Les églises du sud du sillon
Circuit B :
Pompertuzat a une église du XVIème, à l'écart
du village, le clocher est imposant, en belles briques , renforcé par
un puissant contrefort, avec cinq baies à arcs romans.
Donneville a un clocher mur curieusement dissymétrique mais très
élégant ; un deuxième pignon plus petit est accolé
au premier.
Donneville : clocher mur pignon double
(crédit photo : Jean Odol)
Montgiscard possède une église parmi les plus connues du Lauragais,
notamment la façade Ouest. L'histoire du village est très riche
depuis les grands signeurs cathares (les Roqueville), l'incendie de 1355 et
le massacre de la population par le Prince Noir, l'insurrection royale de
1799. Ce fut encore un centre commercial pour le pastel. Le clocher mur de
l'église est dû à l'architecte François Bachelier
; il a été restauré à l'identique vers 1890 ;
la porte d'entrée est surmontée d'un très bel arc en
anse de panier ; deux tours polygonales encadrent les deux étages du
clocher, le dernier niveau étant couronné de merlons.
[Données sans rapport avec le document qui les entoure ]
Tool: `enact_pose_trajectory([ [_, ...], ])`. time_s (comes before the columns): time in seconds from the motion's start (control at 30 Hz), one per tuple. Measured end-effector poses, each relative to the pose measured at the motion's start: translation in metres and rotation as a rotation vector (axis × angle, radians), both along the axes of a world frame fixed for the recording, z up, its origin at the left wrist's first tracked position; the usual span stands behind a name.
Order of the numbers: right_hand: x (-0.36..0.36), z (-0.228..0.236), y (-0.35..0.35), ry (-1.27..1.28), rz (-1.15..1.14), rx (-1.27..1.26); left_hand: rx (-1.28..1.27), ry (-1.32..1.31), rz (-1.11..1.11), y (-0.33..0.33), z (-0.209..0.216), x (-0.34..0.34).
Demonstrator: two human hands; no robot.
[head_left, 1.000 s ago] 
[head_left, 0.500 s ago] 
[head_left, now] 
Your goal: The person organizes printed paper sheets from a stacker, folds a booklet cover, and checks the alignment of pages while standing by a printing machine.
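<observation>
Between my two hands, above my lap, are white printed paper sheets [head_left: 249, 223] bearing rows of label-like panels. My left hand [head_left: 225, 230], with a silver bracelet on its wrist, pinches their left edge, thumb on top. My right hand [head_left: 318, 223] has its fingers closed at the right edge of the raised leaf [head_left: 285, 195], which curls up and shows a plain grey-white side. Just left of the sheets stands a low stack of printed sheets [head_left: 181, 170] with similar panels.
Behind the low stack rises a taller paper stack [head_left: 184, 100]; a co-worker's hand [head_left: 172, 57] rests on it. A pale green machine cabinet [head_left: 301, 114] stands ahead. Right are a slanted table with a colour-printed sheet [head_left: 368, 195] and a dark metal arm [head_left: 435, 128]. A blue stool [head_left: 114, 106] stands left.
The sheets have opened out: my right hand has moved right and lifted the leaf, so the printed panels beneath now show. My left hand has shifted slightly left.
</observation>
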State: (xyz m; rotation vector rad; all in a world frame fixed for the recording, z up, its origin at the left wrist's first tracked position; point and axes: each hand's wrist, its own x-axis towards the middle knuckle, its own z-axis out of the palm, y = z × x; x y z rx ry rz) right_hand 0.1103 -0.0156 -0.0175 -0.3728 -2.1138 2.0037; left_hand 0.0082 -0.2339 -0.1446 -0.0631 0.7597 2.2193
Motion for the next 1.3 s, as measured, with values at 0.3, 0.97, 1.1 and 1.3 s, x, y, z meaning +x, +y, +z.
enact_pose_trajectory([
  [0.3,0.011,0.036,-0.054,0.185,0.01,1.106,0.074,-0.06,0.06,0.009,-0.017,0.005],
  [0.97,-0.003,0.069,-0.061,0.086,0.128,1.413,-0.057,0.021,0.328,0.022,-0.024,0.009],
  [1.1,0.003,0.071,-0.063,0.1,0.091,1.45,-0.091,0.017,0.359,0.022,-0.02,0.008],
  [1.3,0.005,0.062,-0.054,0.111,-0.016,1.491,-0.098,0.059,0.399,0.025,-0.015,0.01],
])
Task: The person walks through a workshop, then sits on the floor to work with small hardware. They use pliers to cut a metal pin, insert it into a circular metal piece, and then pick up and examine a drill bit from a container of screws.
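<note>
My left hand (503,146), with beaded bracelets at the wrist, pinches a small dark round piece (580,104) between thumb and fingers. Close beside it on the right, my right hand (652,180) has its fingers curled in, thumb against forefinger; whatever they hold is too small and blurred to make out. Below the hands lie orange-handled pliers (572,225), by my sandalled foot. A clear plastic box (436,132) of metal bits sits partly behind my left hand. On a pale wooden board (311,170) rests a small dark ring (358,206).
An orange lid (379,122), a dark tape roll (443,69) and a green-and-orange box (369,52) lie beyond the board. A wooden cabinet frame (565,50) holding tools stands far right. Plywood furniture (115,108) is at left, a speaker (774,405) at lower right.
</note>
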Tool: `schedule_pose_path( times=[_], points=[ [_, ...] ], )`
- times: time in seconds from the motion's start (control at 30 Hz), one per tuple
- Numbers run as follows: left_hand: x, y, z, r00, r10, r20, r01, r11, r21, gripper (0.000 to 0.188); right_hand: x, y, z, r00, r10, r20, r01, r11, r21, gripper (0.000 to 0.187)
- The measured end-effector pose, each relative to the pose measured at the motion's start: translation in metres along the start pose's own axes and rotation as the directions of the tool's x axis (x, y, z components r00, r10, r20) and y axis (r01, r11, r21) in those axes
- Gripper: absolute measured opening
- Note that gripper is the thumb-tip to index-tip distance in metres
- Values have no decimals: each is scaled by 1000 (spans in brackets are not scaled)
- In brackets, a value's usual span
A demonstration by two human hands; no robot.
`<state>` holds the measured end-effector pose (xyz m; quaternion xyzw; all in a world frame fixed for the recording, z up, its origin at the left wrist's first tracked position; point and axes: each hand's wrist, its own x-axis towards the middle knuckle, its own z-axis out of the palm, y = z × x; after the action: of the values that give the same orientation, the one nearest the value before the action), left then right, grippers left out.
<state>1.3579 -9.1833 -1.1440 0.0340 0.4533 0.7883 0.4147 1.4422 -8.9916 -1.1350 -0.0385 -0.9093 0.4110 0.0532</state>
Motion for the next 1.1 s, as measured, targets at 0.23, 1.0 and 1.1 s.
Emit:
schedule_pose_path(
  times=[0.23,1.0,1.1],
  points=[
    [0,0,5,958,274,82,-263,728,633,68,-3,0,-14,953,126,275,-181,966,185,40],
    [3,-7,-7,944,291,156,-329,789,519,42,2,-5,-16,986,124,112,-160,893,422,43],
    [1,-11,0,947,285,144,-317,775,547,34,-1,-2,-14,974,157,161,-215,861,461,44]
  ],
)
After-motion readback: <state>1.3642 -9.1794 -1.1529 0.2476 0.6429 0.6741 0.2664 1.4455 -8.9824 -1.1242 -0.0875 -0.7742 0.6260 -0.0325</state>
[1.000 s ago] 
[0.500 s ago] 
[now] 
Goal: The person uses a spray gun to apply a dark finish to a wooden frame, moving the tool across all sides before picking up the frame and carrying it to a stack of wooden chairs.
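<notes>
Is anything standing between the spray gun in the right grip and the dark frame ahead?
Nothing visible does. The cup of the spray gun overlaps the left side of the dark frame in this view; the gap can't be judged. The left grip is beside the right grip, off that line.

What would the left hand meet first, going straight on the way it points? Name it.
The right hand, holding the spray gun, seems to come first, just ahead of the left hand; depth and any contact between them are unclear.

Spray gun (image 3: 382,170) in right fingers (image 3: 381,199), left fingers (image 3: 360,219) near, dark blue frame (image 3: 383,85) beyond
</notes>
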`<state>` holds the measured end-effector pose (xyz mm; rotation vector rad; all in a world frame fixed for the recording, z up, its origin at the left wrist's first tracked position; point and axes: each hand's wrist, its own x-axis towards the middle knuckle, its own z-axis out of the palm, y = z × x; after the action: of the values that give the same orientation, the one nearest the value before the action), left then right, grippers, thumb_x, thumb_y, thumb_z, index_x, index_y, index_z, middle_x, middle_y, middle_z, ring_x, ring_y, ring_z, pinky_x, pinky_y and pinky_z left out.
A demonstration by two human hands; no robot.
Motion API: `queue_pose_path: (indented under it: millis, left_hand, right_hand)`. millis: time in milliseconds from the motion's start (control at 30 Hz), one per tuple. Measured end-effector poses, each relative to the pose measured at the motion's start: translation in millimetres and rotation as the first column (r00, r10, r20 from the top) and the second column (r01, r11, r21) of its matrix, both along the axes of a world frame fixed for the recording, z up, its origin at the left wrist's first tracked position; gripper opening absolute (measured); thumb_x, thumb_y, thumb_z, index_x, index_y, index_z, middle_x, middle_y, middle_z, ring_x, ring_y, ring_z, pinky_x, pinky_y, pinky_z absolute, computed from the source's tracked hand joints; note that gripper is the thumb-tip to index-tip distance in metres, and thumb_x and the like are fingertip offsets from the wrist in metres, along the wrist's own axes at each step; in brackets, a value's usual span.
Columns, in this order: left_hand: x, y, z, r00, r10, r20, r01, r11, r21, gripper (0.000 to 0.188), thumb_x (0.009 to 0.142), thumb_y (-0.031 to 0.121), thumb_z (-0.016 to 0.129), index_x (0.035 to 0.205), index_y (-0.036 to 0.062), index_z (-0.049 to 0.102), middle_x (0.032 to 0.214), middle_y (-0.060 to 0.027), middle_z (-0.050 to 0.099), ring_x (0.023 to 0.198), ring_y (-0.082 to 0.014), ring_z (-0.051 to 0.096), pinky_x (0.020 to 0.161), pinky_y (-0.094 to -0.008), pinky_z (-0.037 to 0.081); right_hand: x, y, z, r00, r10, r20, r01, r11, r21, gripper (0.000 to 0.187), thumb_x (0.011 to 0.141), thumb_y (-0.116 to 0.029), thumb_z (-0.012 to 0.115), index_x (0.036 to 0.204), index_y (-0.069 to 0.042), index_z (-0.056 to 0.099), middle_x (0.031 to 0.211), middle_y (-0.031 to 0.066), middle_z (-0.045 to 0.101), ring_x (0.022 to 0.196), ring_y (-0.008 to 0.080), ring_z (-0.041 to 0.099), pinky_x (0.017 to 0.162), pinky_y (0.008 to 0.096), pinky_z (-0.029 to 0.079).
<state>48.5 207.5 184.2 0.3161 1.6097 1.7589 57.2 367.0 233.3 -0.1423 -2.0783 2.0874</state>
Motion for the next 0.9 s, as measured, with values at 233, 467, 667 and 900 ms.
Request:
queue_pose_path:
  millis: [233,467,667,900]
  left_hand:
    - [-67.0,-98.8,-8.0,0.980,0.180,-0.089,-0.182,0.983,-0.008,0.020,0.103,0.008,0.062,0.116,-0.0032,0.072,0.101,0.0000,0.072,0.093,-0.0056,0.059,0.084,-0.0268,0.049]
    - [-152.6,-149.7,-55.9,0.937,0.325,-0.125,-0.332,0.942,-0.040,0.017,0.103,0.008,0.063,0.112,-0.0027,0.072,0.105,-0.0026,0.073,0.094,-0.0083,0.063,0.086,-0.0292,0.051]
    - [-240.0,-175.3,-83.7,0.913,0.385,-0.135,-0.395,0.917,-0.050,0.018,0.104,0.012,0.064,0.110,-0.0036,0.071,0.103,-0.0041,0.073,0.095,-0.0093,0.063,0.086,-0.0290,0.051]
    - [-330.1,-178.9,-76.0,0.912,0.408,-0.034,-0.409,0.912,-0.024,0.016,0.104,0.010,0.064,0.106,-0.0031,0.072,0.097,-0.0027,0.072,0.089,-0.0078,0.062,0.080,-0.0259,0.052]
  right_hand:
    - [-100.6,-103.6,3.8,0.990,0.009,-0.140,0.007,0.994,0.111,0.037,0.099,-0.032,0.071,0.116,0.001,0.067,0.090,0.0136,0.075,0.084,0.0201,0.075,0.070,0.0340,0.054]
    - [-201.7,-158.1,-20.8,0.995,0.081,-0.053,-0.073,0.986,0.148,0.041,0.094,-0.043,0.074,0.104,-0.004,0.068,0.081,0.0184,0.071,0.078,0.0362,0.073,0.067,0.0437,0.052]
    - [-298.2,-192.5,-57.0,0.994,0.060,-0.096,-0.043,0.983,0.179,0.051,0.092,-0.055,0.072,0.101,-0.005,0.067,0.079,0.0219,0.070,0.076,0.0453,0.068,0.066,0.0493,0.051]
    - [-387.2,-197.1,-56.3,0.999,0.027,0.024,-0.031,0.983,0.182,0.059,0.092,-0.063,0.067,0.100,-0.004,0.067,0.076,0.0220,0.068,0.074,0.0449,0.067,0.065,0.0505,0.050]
Ayguesvives : dérivé du bas latin aqua viva, devenu aigas vivas
en languedocien ; le territoire dépendant de Montgiscard et la séparation
des deux communautés est de 1710. Un fort entouré de fossés
est construit après 1355 : les restes de murs en terre ont été
mis à jour en 1987. L'église gothique est de 1500-1520 avec
une cloche datée de 1521 ; la nef a quatre travées et couverte
d'ogives ; à la clef un écusson avec les armoiries de la communauté
; le clocher pignon correspond à l'archétype régional.
Ami touriste,
il faut quitter quelques instants la gouttière de l'Hers et se déplacer
vers Nailloux et Montgeard ; le déplacement en vaut la peine. Il s'agit
de deux bastides royales de Philippe V le Long marquant l'implantation du
pouvoir royal dans le massif de collines entre Hers mort et Hers vif. Nailloux
à un clocher classique. Montgeard es le produit type du siècle
d'or de " l'herbe du Lauragais " (ou pastel). La nef gothique est
unique ; le porche est une tour énorme décorée de faux
machicoulis et restée inachevée ; le petit clocher actuel est
ajouté plus tard.
Couleur Lauragais vous a entraîné de clochers murs en bastides
; il reste bien des merveilles lauragaises à découvrir.